Figure. Cholinergic remodeling in heart failure.

The Figure summarizes the plasticity of neurotransmitters in the sympathetic nerve ganglion in conjunction with postsynaptic receptors on cardiac myocytes. In the normal heart (Panel A), myocardial sympathetic nerves originating in the stellate ganglion secrete norepinephrine (NE, red) to increase heart rate and myocardial contractility through β1-adrenergic receptor signaling. The interstitial NE level at the receptor is dependent upon release as well as the presynaptic reuptake (Uptake 1) mechanism for recycling it into the presynaptic terminal. Parasympathetic control of ventricular contractility (not illustrated) is generally felt to play a minor role. In heart failure (Panel B), plasticity of neurons in the sympathetic ganglia leads to transdifferentiation of some cell bodies to a cholinergic phenotype (blue). Some sympathetic nerves now express Choline Acetyltransferase (AChAT) and tyrosine hydroxylase (TH) expression decreases. This transdifferentiation is promoted by Leukemia Inhibitory Factor (LIF), Cardiotrophin-1 expression and Nerve Growth Factor (NGF) released from the myocardium.
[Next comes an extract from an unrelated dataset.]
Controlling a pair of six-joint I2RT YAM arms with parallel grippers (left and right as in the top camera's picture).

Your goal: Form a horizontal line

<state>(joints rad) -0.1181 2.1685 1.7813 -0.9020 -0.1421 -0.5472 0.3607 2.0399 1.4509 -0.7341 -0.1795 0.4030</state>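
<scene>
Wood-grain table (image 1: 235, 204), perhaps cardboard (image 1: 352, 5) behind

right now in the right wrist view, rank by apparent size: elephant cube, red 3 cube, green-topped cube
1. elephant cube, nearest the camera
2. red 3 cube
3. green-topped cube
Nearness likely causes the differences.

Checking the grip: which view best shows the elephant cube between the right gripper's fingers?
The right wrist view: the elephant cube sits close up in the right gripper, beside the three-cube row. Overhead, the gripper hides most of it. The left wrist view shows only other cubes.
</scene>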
Reductions in NE reuptake as well as increased circulating NE levels elevate interstitial NE and lead to post-synaptic down regulation of β1 receptor density, uncoupling of β1 receptors with G proteins and desensitization of β adrenergic signaling. In heart failure, cardiomyocytes paradoxically increase the expression of muscarinic (M2) receptors. The result of cholinergic transdifferentiation of sympathetic neurons and the upregulation of M2 muscarinic receptors leads to diminished beta adrenergic responses and could paradoxically potentiate cholinergic myocardial responses (paradoxic bradycardia and reduced contractility) during sympathetic nerve activation. ACh: Acetylcholine, NET: Norepinephrine transporter.
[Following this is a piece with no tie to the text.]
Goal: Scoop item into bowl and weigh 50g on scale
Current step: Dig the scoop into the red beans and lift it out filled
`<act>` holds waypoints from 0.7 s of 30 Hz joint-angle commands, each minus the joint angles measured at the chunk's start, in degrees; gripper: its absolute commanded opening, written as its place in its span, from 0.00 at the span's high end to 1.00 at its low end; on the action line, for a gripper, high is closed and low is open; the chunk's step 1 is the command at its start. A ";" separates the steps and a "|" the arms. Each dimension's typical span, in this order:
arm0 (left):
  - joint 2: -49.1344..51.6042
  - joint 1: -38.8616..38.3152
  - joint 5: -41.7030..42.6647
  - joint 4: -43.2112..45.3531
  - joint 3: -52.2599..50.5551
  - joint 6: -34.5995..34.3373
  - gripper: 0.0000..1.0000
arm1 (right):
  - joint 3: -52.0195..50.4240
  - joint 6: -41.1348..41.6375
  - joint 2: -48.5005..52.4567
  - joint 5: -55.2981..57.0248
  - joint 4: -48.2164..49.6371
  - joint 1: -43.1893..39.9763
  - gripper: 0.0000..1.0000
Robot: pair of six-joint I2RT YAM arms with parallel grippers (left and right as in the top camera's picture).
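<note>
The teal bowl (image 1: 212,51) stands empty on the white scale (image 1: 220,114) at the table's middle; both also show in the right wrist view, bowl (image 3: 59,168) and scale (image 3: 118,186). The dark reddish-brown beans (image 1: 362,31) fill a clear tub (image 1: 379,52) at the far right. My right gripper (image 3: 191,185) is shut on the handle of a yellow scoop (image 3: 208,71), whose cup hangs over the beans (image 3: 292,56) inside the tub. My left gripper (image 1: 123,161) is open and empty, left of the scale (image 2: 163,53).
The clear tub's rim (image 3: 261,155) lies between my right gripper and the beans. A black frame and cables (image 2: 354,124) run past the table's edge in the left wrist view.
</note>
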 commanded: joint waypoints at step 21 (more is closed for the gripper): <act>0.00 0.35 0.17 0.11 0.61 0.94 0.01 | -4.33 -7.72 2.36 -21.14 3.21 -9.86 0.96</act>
In summary, this study provides new insight into the diverse pathophysiological alterations in cardiac neurohormonal control in heart failure. There is currently great clinical interest in developing devices that employ neural stimulation to favorably modulate sympathovagal balance⁶. While small studies have demonstrated that neural stimulation can improve left ventricular function and reduce arrhythmias in heart failure, the most recent prospective randomized trial (DEFEAT-HF) of spinal stimulation has been negative²². This may reflect the complexity of postsynaptic and presynaptic neural plasticity which varies in relation to the underlying disease process as well as its severity. The combination of in vivo large animal models of heart failure with in vitro approaches to identify cellular mechanisms as employed in the study the study of DeMazumder et al. is likely to help us unravel the effects of other types of cardiac neural modulation. Information such as this may help direct these therapeutic interventions to circumstances where they would most likely improve symptoms, prevent death and retard the progression of heart failure.